▸ **AIM OF THE EXERCISE**
List the lines of this listing that hold the word "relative".

▸ **EXERCISE DATA**
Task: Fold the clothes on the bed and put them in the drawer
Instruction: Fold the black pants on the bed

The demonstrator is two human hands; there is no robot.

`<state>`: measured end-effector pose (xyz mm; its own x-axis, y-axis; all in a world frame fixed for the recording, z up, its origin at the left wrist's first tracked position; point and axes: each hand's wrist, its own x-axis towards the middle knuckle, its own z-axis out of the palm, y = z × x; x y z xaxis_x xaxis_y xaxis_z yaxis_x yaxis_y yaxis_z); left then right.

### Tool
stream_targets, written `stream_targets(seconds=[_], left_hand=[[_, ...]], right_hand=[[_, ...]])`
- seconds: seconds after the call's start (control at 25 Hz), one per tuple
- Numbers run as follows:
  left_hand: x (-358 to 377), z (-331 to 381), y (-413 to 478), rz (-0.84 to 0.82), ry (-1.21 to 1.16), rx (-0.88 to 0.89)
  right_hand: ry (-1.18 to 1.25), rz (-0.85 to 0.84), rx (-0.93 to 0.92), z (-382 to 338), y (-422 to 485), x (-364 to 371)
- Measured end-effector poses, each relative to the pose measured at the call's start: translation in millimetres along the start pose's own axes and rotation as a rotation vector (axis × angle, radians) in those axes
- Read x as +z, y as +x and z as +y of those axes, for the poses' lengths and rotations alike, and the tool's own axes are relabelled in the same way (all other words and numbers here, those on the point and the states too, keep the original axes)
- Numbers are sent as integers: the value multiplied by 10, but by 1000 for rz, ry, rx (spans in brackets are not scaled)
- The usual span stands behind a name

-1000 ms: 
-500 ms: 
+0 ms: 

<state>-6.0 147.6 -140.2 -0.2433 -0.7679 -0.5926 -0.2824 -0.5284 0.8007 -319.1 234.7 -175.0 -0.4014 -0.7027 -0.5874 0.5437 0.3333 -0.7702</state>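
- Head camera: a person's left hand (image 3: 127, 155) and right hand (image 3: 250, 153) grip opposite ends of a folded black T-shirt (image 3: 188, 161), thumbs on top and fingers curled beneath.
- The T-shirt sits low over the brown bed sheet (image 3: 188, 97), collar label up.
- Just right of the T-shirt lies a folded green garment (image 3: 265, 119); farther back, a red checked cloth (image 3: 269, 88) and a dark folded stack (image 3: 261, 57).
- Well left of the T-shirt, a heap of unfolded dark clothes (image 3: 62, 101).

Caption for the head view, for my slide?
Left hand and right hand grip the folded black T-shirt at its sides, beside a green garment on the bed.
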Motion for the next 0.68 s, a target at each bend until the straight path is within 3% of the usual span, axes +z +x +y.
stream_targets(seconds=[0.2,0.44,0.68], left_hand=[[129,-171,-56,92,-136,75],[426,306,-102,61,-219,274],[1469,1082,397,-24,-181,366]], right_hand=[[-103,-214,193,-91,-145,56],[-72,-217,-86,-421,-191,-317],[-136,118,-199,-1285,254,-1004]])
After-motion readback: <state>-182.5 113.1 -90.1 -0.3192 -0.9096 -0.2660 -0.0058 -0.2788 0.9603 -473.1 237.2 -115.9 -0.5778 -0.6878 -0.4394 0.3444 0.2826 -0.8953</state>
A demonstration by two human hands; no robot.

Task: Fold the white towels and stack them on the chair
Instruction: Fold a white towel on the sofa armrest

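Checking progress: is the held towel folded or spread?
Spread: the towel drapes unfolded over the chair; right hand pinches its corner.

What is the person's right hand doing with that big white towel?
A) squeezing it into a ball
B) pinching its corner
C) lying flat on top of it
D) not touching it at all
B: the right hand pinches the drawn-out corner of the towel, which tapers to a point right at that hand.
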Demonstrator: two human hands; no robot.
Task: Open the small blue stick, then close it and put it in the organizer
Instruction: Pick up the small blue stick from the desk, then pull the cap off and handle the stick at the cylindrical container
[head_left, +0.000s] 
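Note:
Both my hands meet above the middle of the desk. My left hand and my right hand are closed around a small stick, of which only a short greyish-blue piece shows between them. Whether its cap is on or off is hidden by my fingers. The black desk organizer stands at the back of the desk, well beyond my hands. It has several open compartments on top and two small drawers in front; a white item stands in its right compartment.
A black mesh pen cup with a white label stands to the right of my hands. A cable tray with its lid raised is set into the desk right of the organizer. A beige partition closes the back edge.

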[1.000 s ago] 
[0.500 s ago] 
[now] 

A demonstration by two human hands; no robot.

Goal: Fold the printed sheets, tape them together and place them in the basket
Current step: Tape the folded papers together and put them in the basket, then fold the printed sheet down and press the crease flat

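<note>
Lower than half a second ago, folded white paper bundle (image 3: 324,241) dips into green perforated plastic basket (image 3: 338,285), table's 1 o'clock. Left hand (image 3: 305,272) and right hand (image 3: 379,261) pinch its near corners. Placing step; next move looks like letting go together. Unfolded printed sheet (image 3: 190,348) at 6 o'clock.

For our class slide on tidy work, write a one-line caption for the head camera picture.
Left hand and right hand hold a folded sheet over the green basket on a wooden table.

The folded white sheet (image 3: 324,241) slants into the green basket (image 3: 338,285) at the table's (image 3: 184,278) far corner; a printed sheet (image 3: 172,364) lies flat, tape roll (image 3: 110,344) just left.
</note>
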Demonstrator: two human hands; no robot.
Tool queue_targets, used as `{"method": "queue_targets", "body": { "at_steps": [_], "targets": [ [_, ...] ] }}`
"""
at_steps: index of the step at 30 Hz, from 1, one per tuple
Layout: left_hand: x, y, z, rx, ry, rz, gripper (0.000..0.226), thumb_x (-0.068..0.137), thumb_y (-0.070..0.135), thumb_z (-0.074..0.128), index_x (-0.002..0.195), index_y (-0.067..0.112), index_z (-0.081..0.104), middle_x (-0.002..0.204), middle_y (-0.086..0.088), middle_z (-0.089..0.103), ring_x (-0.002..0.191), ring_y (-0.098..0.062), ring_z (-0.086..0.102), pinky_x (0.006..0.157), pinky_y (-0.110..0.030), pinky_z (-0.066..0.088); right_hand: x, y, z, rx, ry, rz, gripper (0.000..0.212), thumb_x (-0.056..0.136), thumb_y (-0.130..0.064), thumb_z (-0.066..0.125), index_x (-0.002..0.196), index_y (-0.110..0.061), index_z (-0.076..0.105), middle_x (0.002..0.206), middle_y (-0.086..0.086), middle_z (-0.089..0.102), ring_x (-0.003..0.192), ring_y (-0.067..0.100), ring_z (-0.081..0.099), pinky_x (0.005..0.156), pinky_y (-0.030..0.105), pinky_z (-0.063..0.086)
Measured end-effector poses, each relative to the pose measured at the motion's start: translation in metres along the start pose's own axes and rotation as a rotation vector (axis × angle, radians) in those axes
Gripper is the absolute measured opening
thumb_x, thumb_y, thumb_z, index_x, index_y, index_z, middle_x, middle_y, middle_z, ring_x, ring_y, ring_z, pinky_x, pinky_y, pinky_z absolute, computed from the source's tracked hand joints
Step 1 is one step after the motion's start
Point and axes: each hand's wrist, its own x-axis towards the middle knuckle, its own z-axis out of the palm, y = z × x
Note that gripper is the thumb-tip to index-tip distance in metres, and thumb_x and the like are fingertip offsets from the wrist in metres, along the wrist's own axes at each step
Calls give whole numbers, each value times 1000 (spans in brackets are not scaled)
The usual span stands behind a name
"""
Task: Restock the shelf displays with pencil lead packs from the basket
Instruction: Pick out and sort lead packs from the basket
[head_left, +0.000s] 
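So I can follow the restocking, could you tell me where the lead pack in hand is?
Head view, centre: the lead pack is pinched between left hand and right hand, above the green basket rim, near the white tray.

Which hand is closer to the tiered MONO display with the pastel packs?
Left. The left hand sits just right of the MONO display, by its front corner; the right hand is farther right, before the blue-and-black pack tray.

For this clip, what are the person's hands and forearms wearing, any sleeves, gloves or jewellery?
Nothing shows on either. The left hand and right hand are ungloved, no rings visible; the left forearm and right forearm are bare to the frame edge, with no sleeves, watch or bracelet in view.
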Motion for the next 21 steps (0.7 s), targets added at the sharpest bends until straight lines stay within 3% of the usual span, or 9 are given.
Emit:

▸ **RESPONSE AREA**
- Measured end-effector poses, each relative to the pose measured at the call's start: translation in millimetres along the start pose's own axes and rotation as a rotation vector (axis × angle, radians) in those axes
Measured end-effector poses, each relative to the pose measured at the motion's start: translation in metres along the start pose's own axes and rotation as a rotation vector (axis × angle, radians) in those axes

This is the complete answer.